[Data extracted from a collection]
* * *
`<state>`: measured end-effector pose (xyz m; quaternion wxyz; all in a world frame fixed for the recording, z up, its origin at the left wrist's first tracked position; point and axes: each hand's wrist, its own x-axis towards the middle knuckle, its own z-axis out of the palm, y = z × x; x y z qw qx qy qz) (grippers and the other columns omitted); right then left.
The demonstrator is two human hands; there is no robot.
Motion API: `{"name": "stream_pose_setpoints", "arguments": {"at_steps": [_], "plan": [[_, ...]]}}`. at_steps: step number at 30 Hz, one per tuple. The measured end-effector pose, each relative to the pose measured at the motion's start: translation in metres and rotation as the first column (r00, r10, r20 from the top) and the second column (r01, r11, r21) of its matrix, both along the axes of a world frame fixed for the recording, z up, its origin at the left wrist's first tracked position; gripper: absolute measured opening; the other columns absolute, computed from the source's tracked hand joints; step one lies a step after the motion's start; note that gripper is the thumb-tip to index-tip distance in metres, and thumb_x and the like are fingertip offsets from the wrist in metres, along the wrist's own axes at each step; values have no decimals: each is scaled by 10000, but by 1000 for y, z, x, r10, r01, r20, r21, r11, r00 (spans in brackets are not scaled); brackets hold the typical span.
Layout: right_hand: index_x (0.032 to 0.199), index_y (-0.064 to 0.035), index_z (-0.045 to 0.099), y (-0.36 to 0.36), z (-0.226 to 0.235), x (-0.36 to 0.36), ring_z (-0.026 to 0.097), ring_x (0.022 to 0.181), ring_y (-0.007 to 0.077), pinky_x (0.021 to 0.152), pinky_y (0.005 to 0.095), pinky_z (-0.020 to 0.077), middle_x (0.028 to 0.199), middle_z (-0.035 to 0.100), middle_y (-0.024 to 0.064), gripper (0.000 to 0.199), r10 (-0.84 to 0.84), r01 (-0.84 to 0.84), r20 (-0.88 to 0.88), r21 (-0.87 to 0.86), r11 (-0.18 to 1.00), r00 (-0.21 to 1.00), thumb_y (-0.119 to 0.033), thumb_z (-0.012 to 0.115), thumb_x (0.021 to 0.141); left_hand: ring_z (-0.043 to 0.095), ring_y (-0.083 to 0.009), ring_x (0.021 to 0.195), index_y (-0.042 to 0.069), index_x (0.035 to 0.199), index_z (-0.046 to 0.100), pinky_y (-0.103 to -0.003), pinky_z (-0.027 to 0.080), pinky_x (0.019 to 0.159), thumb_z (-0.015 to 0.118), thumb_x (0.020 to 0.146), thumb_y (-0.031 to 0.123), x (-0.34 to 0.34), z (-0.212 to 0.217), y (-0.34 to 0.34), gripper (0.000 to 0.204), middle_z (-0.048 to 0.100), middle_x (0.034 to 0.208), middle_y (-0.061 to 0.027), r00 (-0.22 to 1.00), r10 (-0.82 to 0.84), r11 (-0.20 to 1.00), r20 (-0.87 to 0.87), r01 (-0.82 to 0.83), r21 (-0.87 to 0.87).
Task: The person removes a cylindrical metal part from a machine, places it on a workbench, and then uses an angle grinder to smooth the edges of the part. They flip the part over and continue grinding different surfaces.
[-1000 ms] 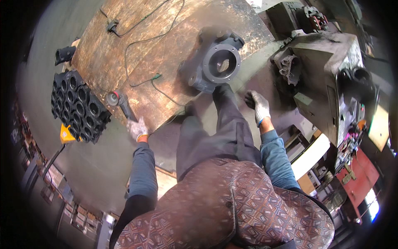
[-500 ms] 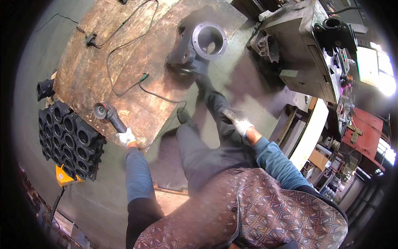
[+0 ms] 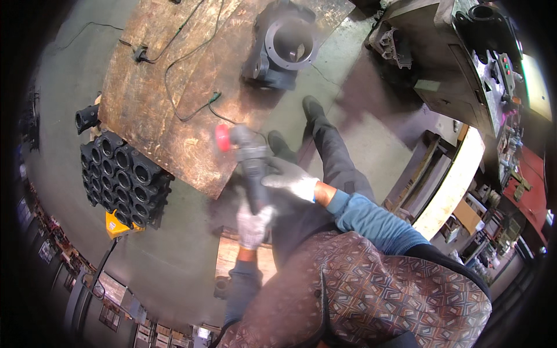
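An angle grinder (image 3: 253, 168) with a red disc (image 3: 223, 137) at its head is held up in front of my body, clear of the wooden tabletop (image 3: 191, 151). My left hand (image 3: 253, 226), in a white work glove, is closed round the rear end of its handle. From the other side my gloved right hand (image 3: 293, 178) meets the dark body, its fingers against it and partly hidden. Motion blurs the tool and both hands. Farther off, a large dark metal casting (image 3: 264, 61) with a round flanged opening rests at the table's right edge.
A power cord (image 3: 174, 100) loops over the table. Stacked black castings (image 3: 125, 180) sit left of it above a yellow pallet truck (image 3: 119, 225). A grey machine (image 3: 447, 69) stands at right, beyond a pale board (image 3: 452, 180). My feet (image 3: 313, 107) are right of the table.
My left hand has lifted the angle grinder off the table and brought it right, towards my body. My right hand has left my thigh and come to the grinder. The view has shifted.
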<state>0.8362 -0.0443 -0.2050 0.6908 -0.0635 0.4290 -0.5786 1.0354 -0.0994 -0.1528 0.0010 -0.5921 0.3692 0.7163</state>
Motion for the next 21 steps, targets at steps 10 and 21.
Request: {"name": "stream_pose_setpoints", "arguments": {"at_steps": [10, 21], "plan": [[1220, -27, 558, 40, 24, -100, 693, 768, 235, 693, 375, 603, 949, 670, 110, 328, -579, 540, -6, 368, 757, 815, -206, 659, 964, 649, -119, 663, -6, 1217, 564, -285, 549, 580, 756, 896, 191, -173, 16, 28, 423, 681, 870, -72, 844, -525, 849, -106, 511, -136], [1048, 8, 685, 18, -24, -173, 683, 697, 174, 644, 324, 558, 832, 712, 93, 293, -417, 548, -383, 354, 758, 824, -212, 781, 879, 658, -234, 1101, 1, 1422, 478, -377, 530, 979, 762, 906, 212, -241, -40, -6, 625, 660, 1215, -121, 844, -398, 884, -360, 457, 93]]}}
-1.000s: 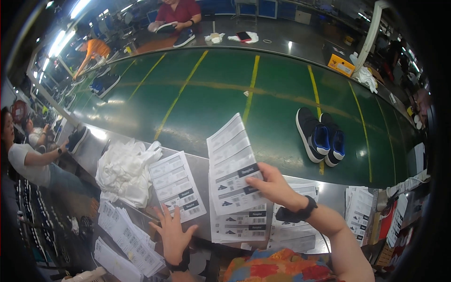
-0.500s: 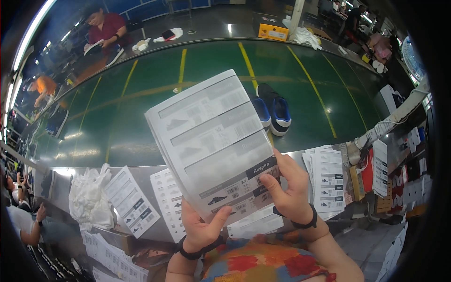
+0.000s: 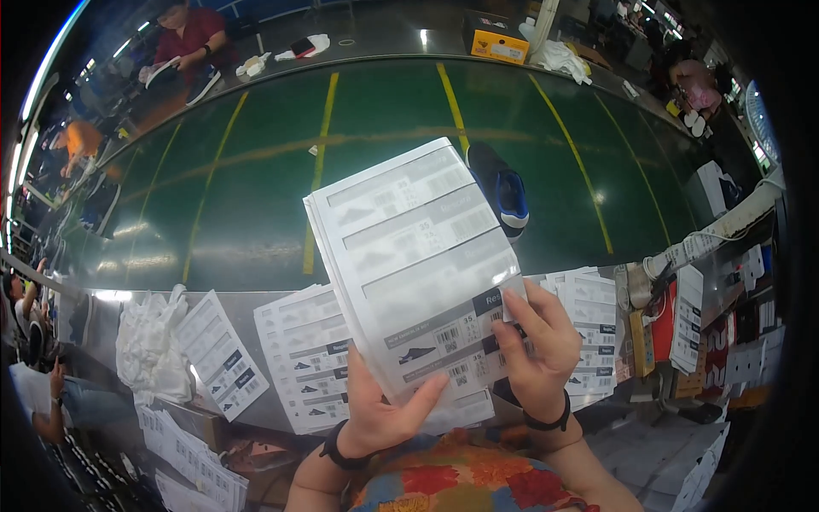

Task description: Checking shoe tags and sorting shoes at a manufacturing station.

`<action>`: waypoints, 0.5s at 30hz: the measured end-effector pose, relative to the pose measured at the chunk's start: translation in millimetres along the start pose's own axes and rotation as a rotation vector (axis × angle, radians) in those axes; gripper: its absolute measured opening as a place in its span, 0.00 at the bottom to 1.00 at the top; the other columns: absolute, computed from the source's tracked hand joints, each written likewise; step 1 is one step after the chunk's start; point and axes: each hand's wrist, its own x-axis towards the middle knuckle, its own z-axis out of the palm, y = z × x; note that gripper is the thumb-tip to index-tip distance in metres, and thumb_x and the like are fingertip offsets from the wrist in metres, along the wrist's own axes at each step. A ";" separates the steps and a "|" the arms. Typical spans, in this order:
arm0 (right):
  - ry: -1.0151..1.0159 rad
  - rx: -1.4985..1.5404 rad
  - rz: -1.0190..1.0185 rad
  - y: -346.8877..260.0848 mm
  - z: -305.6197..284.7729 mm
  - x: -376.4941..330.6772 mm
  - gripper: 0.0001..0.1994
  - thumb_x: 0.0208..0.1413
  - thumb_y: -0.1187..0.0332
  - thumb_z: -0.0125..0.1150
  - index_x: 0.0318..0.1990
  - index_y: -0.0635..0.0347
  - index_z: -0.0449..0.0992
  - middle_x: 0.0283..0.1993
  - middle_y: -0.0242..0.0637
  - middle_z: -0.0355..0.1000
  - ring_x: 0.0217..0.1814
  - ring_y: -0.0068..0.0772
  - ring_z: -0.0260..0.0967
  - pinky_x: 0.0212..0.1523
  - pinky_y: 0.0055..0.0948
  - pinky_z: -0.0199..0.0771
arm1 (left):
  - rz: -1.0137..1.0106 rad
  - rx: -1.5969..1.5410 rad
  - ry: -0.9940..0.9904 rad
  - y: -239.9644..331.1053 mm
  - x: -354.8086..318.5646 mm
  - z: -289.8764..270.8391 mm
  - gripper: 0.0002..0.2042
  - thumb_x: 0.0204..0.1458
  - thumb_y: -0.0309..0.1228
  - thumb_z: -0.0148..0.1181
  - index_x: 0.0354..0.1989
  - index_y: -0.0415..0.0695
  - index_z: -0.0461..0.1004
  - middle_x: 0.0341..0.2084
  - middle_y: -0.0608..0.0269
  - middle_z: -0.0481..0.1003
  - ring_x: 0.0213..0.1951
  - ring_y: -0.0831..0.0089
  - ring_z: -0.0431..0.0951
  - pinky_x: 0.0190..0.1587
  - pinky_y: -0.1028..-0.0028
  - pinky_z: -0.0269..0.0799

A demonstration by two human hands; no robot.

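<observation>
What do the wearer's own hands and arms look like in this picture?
The left hand and right hand are ungloved, with no sleeves on the visible forearms. The left wristband and right wristband are black. Between the arms shows a top patterned in red, orange and blue.

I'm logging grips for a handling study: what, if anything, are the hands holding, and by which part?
A stack of label sheets: the left hand grips its lower left corner, the right hand its lower right edge.
</observation>
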 end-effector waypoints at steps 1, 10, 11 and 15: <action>0.020 0.003 -0.018 2.8 0.4 0.5 0.18 0.46 0.78 0.68 0.48 0.61 0.79 0.45 0.45 0.74 0.41 0.35 0.72 0.39 0.29 0.73 | -0.008 0.009 0.008 -0.7 0.5 1.6 0.32 0.46 0.15 0.62 0.59 0.35 0.51 0.49 0.50 0.68 0.52 0.66 0.73 0.51 0.68 0.74; 0.041 -0.179 -0.130 10.0 -12.0 -0.4 0.12 0.41 0.76 0.70 0.37 0.59 0.82 0.30 0.31 0.74 0.37 0.36 0.69 0.45 0.38 0.68 | -0.042 0.113 0.064 -9.2 1.9 10.5 0.28 0.48 0.16 0.62 0.56 0.35 0.54 0.48 0.52 0.69 0.48 0.69 0.74 0.50 0.71 0.73; 0.039 -0.179 -0.126 10.6 -13.3 -0.1 0.12 0.41 0.76 0.70 0.37 0.59 0.82 0.30 0.31 0.74 0.37 0.36 0.69 0.45 0.38 0.68 | -0.047 0.112 0.062 -10.5 2.2 10.3 0.28 0.48 0.16 0.62 0.56 0.35 0.54 0.48 0.52 0.69 0.48 0.69 0.74 0.50 0.71 0.73; 0.004 -0.095 -0.101 10.9 -18.0 2.8 0.11 0.41 0.77 0.70 0.36 0.59 0.82 0.29 0.32 0.74 0.36 0.36 0.69 0.45 0.39 0.67 | -0.067 0.105 0.115 -17.6 5.0 10.4 0.27 0.47 0.17 0.62 0.54 0.33 0.57 0.44 0.52 0.71 0.46 0.69 0.75 0.47 0.72 0.73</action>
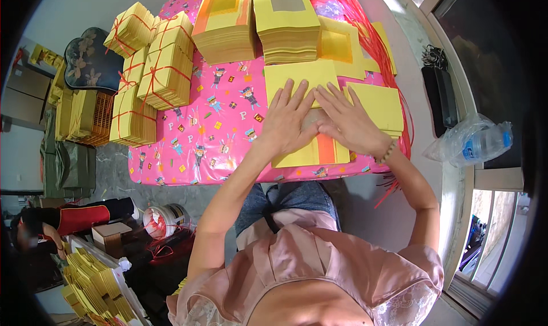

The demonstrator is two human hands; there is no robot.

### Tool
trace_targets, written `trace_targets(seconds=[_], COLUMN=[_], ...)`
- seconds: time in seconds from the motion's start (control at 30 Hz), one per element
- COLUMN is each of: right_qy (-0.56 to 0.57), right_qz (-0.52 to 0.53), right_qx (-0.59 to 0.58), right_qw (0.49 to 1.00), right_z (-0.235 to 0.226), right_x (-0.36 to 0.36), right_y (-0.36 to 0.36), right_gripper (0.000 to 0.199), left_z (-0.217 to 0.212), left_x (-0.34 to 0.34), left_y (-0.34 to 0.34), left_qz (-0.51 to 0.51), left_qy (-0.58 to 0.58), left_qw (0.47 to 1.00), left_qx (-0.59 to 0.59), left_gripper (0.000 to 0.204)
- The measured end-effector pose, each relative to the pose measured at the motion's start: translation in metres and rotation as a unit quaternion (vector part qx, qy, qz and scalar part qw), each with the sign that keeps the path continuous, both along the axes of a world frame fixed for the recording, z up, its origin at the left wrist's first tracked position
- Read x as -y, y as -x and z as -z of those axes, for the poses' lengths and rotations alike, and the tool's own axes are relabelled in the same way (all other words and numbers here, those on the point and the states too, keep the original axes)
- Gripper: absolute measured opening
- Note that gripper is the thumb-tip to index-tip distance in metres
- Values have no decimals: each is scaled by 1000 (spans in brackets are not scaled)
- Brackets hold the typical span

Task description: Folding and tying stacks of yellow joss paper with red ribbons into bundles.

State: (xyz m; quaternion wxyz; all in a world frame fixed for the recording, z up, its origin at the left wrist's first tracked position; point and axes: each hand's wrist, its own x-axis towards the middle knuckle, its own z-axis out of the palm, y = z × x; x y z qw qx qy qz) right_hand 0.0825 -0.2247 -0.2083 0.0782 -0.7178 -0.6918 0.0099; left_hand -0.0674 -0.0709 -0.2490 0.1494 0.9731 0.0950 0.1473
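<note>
On the pink patterned tablecloth (217, 120), a yellow paper sheet (299, 74) lies right in front of me. Both palms press on it: my left hand (290, 118) and my right hand (355, 123) lie flat with fingers stretched and a little apart, their fingertips close together. Between and below them show a greyish patch and an orange strip (327, 149) of the paper. Beside my right hand sits a low stack of yellow paper (379, 109). Beyond, sheets with an orange patch (335, 45) overlap. Neither hand grips anything.
Two tall yellow paper stacks (288, 38) stand at the far side. Yellow bundles tied with red string (165, 79) are piled on the left. Loose red strings (383, 52) hang along the right edge. A bagged plastic bottle (485, 145) is at right; another person (74, 217) works lower left.
</note>
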Motion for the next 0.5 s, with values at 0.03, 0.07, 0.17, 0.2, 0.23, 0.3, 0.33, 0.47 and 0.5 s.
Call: trace_targets(seconds=[0.03, 0.07, 0.17, 0.2, 0.23, 0.3, 0.33, 0.47, 0.5], right_qy=[1, 2, 9, 14, 15, 5, 6, 8, 8], right_qz=[2, 3, 5, 5, 4, -4, -3, -6, -9], right_qx=[0, -12, -31, -36, -36, -35, -36, -37, -37], right_qw=[1000, 1000, 999, 999, 999, 999, 999, 999, 999], right_z=[3, 6, 11, 12, 13, 15, 16, 17, 17], right_x=[3, 5, 8, 8, 9, 11, 10, 9, 9], right_y=[0, 0, -1, -1, -2, -4, -4, -5, -6], right_gripper=[72, 75, 78, 78, 78, 78, 78, 78, 78], left_z=[0, 0, 0, 0, -2, -5, -6, -2, -2], left_x=[0, 0, -2, -3, -4, -11, -14, -18, -17], left_y=[0, 0, 0, 1, 1, 5, 7, 10, 10], left_qz=[0, 2, 5, 11, 16, 10, 5, 5, 3], left_qy=[-5, -5, -4, 10, 24, 26, 28, 22, 20], left_qw=[1000, 1000, 1000, 1000, 1000, 999, 999, 1000, 1000], left_qx=[2, 2, -4, -7, -9, -20, -31, -20, -21], left_gripper=[73, 73, 73, 75, 76, 77, 77, 79, 79])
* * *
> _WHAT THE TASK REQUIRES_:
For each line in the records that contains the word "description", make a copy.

> _SOLUTION_:
Task description: Checking shoe tags and sorting shoes at a manufacturing station.
Task description: Folding and tying stacks of yellow joss paper with red ribbons into bundles.

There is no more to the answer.